Start of SOURCE DATA

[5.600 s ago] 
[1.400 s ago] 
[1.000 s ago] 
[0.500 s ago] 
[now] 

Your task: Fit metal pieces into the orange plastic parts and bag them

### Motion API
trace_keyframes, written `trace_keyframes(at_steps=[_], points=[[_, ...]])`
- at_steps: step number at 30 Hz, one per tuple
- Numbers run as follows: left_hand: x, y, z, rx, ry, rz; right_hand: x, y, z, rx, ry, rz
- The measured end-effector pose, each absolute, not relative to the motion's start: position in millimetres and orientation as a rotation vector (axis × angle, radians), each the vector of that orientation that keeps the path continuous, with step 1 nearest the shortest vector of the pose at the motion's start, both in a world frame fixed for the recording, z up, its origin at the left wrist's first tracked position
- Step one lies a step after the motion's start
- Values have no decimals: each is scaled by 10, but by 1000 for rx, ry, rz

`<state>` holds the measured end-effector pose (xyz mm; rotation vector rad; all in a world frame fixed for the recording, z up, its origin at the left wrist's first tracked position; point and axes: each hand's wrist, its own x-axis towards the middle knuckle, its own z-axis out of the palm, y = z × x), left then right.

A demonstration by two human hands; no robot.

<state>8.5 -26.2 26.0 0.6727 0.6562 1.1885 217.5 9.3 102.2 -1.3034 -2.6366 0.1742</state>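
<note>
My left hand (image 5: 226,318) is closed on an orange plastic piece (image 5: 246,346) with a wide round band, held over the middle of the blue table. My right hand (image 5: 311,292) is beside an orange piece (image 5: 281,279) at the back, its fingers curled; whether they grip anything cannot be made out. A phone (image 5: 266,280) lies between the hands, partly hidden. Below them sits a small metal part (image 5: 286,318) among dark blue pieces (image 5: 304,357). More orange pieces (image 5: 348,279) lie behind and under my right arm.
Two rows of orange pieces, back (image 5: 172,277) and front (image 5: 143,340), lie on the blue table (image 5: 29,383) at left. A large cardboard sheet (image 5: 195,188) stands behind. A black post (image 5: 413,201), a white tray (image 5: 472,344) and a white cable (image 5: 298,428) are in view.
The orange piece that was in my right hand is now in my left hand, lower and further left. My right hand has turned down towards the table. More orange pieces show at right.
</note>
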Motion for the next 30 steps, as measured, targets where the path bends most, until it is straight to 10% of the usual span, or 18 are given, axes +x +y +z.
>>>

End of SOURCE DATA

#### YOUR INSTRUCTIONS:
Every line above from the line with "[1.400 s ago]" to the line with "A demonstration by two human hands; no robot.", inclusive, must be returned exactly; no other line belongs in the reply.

#### EXERCISE RESPONSE:
[1.400 s ago] 
[1.000 s ago] 
[0.500 s ago] 
[now] 

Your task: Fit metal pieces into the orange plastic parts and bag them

### Motion API
trace_keyframes, written `trace_keyframes(at_steps=[_], points=[[_, ...]])`
- at_steps: step number at 30 Hz, one per tuple
- Numbers run as follows: left_hand: x, y, z, rx, ry, rz; right_hand: x, y, z, rx, ry, rz
- The measured end-effector pose, each absolute, not relative to the motion's start: position in millimetres and orientation as a rotation vector (axis × angle, radians), each the vector of that orientation that keeps the path continuous, with step 1 nearest the shortest vector of the pose at the motion's start, both in a world frame fixed for the recording, z up, its origin at the left wrist's first tracked position
- Step one lies a step after the motion's start
- Values have no decimals: each is scaled by 10, but by 1000 for rx, ry, rz

`<state>` holds the measured end-effector pose (xyz mm; rotation vector rad; all in a world frame fixed for the recording, z up, its origin at the left wrist's first tracked position; point and axes: each hand's wrist, its own x-axis towards the middle knuckle, its own z-axis out of the palm, y = z × x), left then right.

A demonstration by two human hands; no robot.

The work on the exercise is done.